Task description: Begin at the line with "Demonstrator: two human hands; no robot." and write out every line after it, exactly, through the last line below, adding nothing.

START The data

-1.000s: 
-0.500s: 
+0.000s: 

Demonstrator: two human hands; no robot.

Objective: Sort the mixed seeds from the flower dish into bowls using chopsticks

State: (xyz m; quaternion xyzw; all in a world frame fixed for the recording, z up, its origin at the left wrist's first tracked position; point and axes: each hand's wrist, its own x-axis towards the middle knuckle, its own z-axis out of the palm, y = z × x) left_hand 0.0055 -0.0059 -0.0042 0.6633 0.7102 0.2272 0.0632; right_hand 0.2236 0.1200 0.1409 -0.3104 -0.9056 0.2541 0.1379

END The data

Written solution:
Demonstrator: two human hands; no robot.

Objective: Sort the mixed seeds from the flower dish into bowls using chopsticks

State: (xyz m; quaternion xyzw; all in a world frame fixed for the recording, z up, its origin at the left wrist's first tracked position; point and axes: each hand's wrist, its own x-axis towards the middle knuckle, its own z-axis out of the palm, y = z × x) left_hand 0.0055 -0.0059 -0.0042 0.6633 0.7102 0.2272 0.0632; right_hand 0.2236 0.1200 0.1409 -0.3104 -0.9056 0.2541 0.1379

The exercise requires no additional output.